182. Em primeiro lugar, digamos que tal censura não atinge a arte do poeta, mas sim a do ator, visto que também é possível exagerar a gesticulação recitando rapsódias, como Sosístrato, ou cantando [poemas líricos], como Mnasíteo de Opunte. E depois, que nem toda espécie de gesticulação e de reprovar, se não reprovamos a dança, mas tão-somente a dos maus atores - que tal se repreendia em Calípides, e agora nos que parecem imitar os meneios de mulheres ordinárias. Acresce ainda que a tragédia pode atingir a sua finalidade, como a epopéia, sem recorrer a movimentos, pois uma tragédia, só pela leitura, pode revelar todas as suas qualidades. Por conseguinte, se noutros aspectos a tragédia supera a epopéia, não e necessário que este defeito lhe pertença essencialmente.

183. Mas a tragédia é superior porque contém todos os elementos da epopéia (chega até a servir-se do metro épico), e demais, o que não e pouco, a melopéia e o espetáculo cênico, que acrescem a intensidade dos prazeres que lhe são próprios. Possui, ainda, grande evidência representativa, quer na leitura, quer na cena; e também a vantagem que resulta de, adentro de mais breves limites, perfeitamente realizar a imitação (resulta mais grato o condensado que o difuso por longo tempo; imagine-se, por exemplo, o efeito que produziria o Édipo de Sófocles em igual número de versos que a Ilíada). Além disso, a imitação dos épicos é menos unitária (demonstra-o a possibilidade de extrair tragédias de qualquer epopéia), e, portanto, se pretendessem eles compor uma epopéia com argumento em um çênico mito trágico, se quisessem ser concisos, mesquinho resultaria o poema, se quisessem conformar-se às dimensões épicas, resultaria prolixo. Quando falo de poesia épica como constituída de múltiplas ações, refiro-me a poemas quais a Ilíada e a Odisséia, com várias partes, extensas todas elas (se bem que estes dois poemas sejam de composição quase perfeita e, tanto quanto possível, imitações de uma ação cênica).

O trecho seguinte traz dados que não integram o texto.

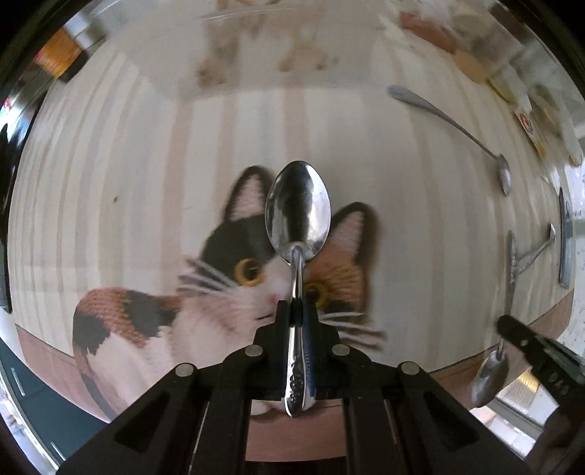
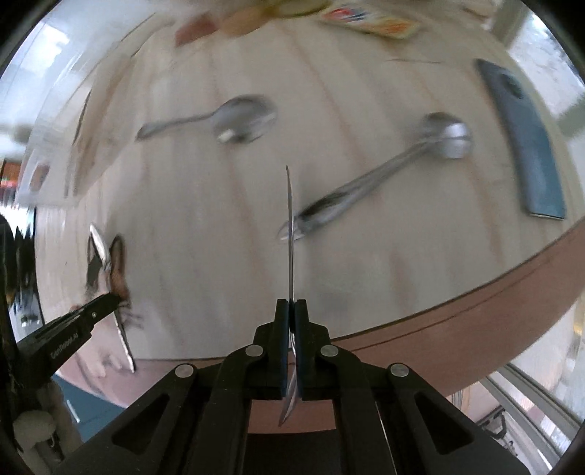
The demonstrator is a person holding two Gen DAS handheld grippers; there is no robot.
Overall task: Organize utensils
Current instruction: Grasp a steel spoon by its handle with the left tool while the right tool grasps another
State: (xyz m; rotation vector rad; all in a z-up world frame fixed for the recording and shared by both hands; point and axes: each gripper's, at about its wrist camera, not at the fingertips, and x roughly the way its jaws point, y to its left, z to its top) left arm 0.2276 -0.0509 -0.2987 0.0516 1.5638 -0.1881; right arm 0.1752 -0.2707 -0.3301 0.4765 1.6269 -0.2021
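Note:
My left gripper (image 1: 295, 307) is shut on the handle of a shiny spoon (image 1: 298, 215), whose bowl points away from the camera above a cat picture (image 1: 219, 292) on the pale table. In the right wrist view the left gripper (image 2: 109, 299) shows at the left with that spoon (image 2: 99, 248). My right gripper (image 2: 291, 305) is shut on a second spoon (image 2: 290, 226), seen edge-on. The left wrist view shows the right gripper (image 1: 510, 327) at the lower right, with its spoon's bowl (image 1: 490, 376) hanging nearer the camera.
More utensils lie on the table: a spoon (image 2: 241, 118) at the back, another spoon (image 2: 384, 175) to the right, and crossed pieces (image 1: 519, 263). A dark phone (image 2: 523, 146) lies by the right edge. Blurred packets (image 2: 369, 18) sit at the far side. The table's brown rim (image 2: 475, 318) runs close below.

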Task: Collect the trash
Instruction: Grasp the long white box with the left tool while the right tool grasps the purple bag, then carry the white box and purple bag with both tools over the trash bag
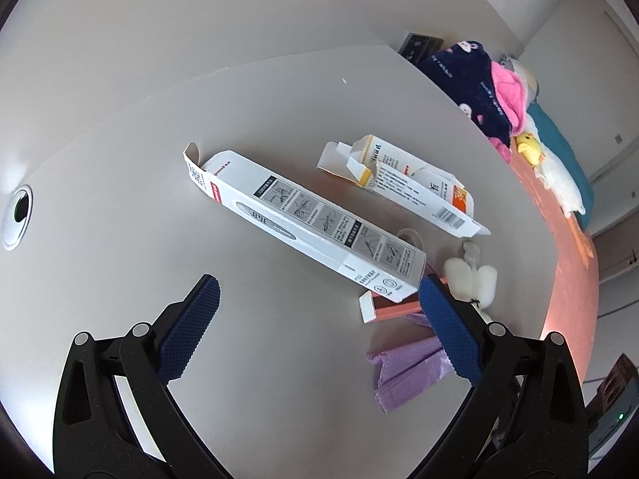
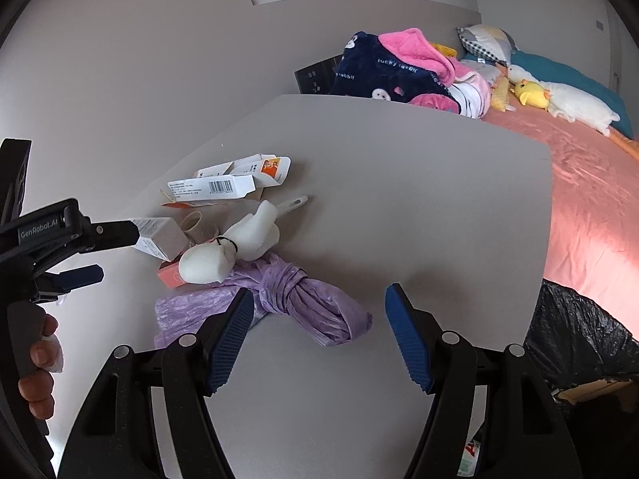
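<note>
Trash lies on a grey table point(image 1: 279, 359). A long white thermometer box point(image 1: 307, 223) lies just ahead of my open left gripper point(image 1: 319, 291), whose right pad sits by the box's near end. Beyond it is a torn white and orange carton point(image 1: 415, 187). A pink box point(image 1: 395, 307), white foam pieces point(image 1: 471, 275) and a knotted purple plastic bag point(image 1: 407, 371) lie to the right. In the right wrist view my right gripper point(image 2: 319, 307) stands open over the purple bag point(image 2: 307, 303); nothing is between its pads. The foam pieces point(image 2: 231, 251), the torn carton point(image 2: 235, 183) and the left gripper point(image 2: 84, 255) are at left.
A bed with a pink sheet point(image 2: 591, 207), a dark blue and pink blanket point(image 2: 399, 68) and plush toys point(image 2: 559, 99) runs along the table's far side. A black trash bag point(image 2: 579, 335) hangs at the table's right edge. A cable hole point(image 1: 18, 215) is at left.
</note>
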`<move>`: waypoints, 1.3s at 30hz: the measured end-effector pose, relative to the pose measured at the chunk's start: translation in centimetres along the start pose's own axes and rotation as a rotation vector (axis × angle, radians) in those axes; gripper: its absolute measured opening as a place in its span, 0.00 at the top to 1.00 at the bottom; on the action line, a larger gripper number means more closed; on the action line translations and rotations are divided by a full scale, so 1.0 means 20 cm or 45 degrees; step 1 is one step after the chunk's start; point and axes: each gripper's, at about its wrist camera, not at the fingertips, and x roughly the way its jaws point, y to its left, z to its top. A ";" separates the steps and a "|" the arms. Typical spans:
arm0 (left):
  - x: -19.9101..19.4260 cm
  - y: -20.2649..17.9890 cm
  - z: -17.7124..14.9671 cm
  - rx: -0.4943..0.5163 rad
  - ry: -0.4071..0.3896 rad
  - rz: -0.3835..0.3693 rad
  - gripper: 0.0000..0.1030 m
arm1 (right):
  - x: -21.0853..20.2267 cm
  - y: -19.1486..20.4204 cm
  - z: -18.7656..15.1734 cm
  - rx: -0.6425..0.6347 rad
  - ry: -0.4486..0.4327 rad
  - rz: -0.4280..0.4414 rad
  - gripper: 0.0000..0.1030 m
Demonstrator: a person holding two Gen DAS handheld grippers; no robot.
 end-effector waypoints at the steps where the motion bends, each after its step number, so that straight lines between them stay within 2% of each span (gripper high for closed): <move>1: 0.02 0.00 0.01 -0.025 0.015 0.010 0.06 | 0.01 0.01 0.00 -0.002 0.005 0.004 0.33; 5: 0.08 0.02 0.06 -0.158 0.080 0.041 0.06 | 0.06 0.03 0.02 -0.031 0.031 -0.004 0.33; 11: 0.15 0.05 0.13 -0.357 0.126 0.071 0.06 | 0.10 0.05 0.04 -0.043 0.052 0.005 0.33; 14: 0.20 0.06 0.14 -0.422 0.166 0.078 0.06 | 0.11 0.06 0.04 -0.071 0.058 0.008 0.45; 17: 0.20 0.06 0.15 -0.442 0.157 0.106 0.06 | 0.10 0.05 0.03 -0.070 0.067 0.031 0.63; 18: 0.20 0.05 0.15 -0.447 0.158 0.114 0.06 | 0.10 0.05 0.03 -0.062 0.071 0.046 0.72; 19: 0.20 0.05 0.15 -0.452 0.155 0.120 0.06 | 0.09 0.04 0.02 -0.053 0.071 0.058 0.77; 20: 0.20 0.05 0.15 -0.454 0.151 0.128 0.08 | 0.08 0.04 0.02 -0.047 0.066 0.059 0.77; 24: 0.19 0.05 0.16 -0.434 0.114 0.156 0.23 | 0.06 0.02 0.00 -0.023 0.056 0.059 0.77; 26: 0.19 0.04 0.17 -0.396 0.095 0.173 0.35 | 0.06 0.01 -0.01 -0.005 0.055 0.060 0.77; 31: 0.20 0.02 0.17 -0.278 0.081 0.246 0.45 | 0.04 -0.02 -0.01 0.021 0.051 0.054 0.77; 33: 0.19 0.03 0.16 -0.256 0.076 0.242 0.48 | 0.03 -0.03 -0.02 0.031 0.043 0.050 0.77; 35: 0.18 0.05 0.16 -0.229 0.071 0.214 0.57 | 0.00 -0.04 -0.03 0.039 0.030 0.043 0.77; 39: 0.14 0.09 0.12 -0.195 0.056 0.133 0.70 | -0.05 -0.06 -0.04 0.061 0.014 0.050 0.78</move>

184. Por conseqüência, se a tragédia é superior por todas estas vantagens e porque melhor consegue o efeito específico da arte (posto que o poeta nenhum deve; tirar da sua arte que não seja o indicado), é claro que supera a epopéia e, melhor que esta, atinge a sua finalidade.

185. Falamos pois da tragédia e da epopéia, delas mesmas e das suas espécies e partes, número e diferenças dessas partes, das causas pelas quais resulta boa ou má a poesia, das críticas e respectivas soluções. Dos jambos e da comédia.